The long counter on one side of the shop reminds me of the pharmacy in a heritage village museum I went to once on a school field trip. At the back of the store, a table is set up on a small platform, and on the table is a round thing the size of an apple with a metal straw coming out of it, a metal thermos and another black tin labeled
Yerba Maté
. One of the employees is brushing invisible flecks of dust off the table.

Jeanette and I squeeze our way through the crowd toward the back. She was surprised at first when I asked if she'd come with me to a talk about tea, but I told her it was Argentine tea, and since the bandoneón comes from Argentina, I wanted to go.

“You're getting into this tango-culture thing in a big way, eh?” she said and left it at that.

My mom, on the other hand, couldn't figure out why I was interested, because she doesn't know about my interest in tango. Her response to the tea talk was, “Your aunt's rubbing off on you,” and I wasn't sure what she meant by that, and I didn't ask. I've been watching my step in my conversations with Mom lately, trying not to match her words to symptoms in the mental-health book. It's becoming harder and harder to avoid though.

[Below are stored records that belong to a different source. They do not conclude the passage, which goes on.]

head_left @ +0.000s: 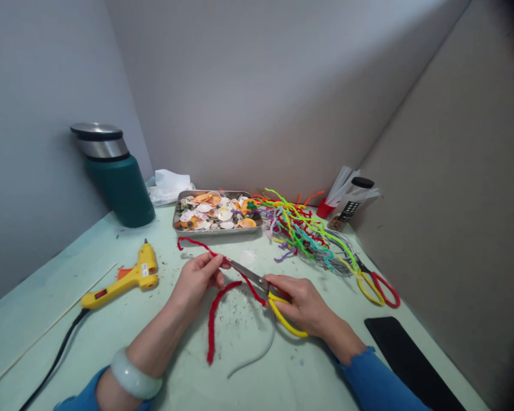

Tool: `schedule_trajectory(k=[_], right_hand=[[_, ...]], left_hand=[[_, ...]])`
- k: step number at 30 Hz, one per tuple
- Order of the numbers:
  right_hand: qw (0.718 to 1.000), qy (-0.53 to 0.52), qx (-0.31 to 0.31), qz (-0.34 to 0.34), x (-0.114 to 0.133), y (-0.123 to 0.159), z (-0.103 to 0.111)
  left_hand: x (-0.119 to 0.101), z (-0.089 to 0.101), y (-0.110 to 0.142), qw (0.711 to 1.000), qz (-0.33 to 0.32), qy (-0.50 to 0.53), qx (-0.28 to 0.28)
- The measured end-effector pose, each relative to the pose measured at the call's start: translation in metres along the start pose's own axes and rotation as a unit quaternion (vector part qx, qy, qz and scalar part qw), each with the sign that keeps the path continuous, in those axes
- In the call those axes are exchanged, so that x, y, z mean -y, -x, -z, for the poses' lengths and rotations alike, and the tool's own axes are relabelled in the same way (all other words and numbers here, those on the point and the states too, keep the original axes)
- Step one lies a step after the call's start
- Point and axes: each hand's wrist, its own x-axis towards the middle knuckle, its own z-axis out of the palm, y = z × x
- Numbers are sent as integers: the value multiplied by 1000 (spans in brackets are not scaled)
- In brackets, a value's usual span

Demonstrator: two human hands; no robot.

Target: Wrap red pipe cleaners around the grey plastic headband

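Note:
My left hand (203, 273) pinches a thin red pipe cleaner (197, 243), whose bent end sticks out to the upper left. My right hand (302, 299) grips scissors (251, 275) with a yellow handle. Their blades point up and left, with the tip at my left fingertips and lying along the red strand. The strand's other end runs down below the blades toward the handle. Whether the blades are parted is hard to tell. A thicker red pipe cleaner piece (211, 325) lies curved on the table below, beside a grey wire (255, 358).
A metal tray of seashells (216, 232) stands at the back, by a heap of coloured pipe cleaners (300, 225). Left are a yellow glue gun (131, 279), a stick (47, 329) and a green bottle (122, 188). Right are red-and-yellow-handled scissors (385, 290), a jar (350, 205) and a black slab (411, 362).

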Motion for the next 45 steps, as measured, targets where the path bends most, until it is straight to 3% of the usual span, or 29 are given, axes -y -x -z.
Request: schedule_trajectory(k=[9,45], right_hand=[[1000,15,-23,-9,6,2,0],[999,40,4,18,7,-1,-3]], left_hand=[[1,-2,2,1000,18,13,3],[0,-5,4,999,30,36,4]])
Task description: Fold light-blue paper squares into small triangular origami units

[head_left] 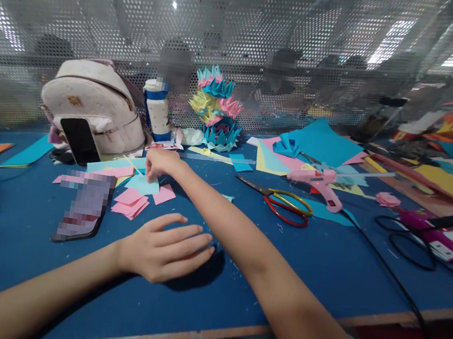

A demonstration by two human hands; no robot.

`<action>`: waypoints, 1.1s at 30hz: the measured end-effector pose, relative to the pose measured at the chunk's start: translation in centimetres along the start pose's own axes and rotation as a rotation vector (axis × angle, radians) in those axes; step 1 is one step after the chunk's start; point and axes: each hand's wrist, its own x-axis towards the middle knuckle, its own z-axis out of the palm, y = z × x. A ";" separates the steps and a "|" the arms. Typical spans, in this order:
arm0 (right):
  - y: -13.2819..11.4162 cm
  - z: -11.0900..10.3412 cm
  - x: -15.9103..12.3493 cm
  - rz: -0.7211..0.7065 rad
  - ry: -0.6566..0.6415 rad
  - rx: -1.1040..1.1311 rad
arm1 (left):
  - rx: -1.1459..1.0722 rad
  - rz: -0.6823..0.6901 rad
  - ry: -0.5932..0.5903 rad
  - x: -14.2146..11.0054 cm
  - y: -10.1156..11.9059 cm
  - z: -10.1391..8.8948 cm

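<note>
My right hand [160, 163] reaches forward across the blue table [325, 255] and pinches a light blue paper square [143, 183] lying among small pink paper squares [130, 202]. My left hand [165, 249] rests nearer to me on the table top, palm down, fingers stretched out and holding nothing. A phone [83, 209] lies just left of the pink squares.
A white backpack [93, 107] with a phone leaning on it stands at the back left, beside a bottle [157, 109] and stacked paper flowers [217, 107]. Scissors [286, 202], a pink glue gun [324, 183] with a black cord, and coloured sheets [317, 144] lie to the right.
</note>
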 end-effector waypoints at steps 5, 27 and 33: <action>0.0 -0.2 -0.2 -0.054 0.025 0.018 | -0.010 -0.025 -0.015 0.1 0.0 -0.1; 7.3 2.9 -10.6 -0.421 0.044 0.580 | -0.231 -0.993 0.187 -1.2 -1.9 2.3; 10.3 7.7 -15.4 -0.259 0.144 0.803 | -0.558 -1.107 -0.025 -0.3 -1.1 4.2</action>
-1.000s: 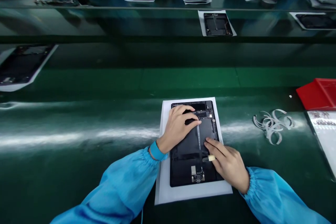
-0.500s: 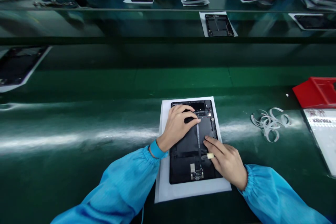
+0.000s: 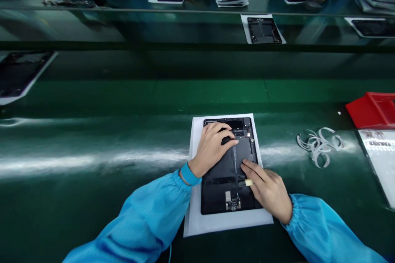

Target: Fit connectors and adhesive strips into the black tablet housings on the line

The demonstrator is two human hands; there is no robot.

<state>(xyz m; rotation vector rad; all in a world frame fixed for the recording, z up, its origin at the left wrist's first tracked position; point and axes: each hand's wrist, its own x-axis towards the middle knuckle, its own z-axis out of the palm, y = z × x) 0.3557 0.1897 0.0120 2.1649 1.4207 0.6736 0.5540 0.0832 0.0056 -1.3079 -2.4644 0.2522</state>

As Jeanette and I step into the tea shop, I'm not sure this was such a good idea. If this Facundo Moreno turns out to be who I think he is, meeting him will make it much harder for me to keep the bandoneón, and selling it to donate money to the soup kitchen is probably out of the question. I wish I'd thought of that
before
inviting Jeanette to this talk.

My aunt, of course, instantly agreed to come. She's always interested in learning about stuff that has nothing to do with her life. Judging by the number of people she seems to recognize in this room, many of her friends are the same way.

While she stops to talk to someone, I head for the table to look at the round thing with the straw. I read a bit about
maté
before coming today. I know the round thing is traditionally made out of a gourd (a kind of squash with a hard shell), and the straw is called a
bombilla
.

“Got dragged along, did you?” a man says. I assume he works at the tea shop. His long brown hair is pulled back in a ponytail, and he has a short beard and round glasses.

I look around and decide that, yes, he's definitely talking to me. Adults often do that with the youngest person in the room. “I'm the one who dragged my aunt along, actually.” I wave a hand in Jeanette's direction. She's deep in conversation and doesn't notice.

“Really?” He sounds surprised. “Do you have some sort of Argentine connection? Or a tea addiction?”

I laugh. “No, no tea addiction. I'm interested in Argentina though.”

“Oh?”

“I like tango music,” I say. “I'm learning to play it.”

“Wow. Now that's something I don't hear every day, especially from someone so young.” He has a slight accent, but I'm not sure where from. Quebec, maybe?

“My father played tango,” he continues, smiling. “One of my favorite photographs is of him playing something called a bandoneón—it's like an accordion— with my mother clapping in the background.”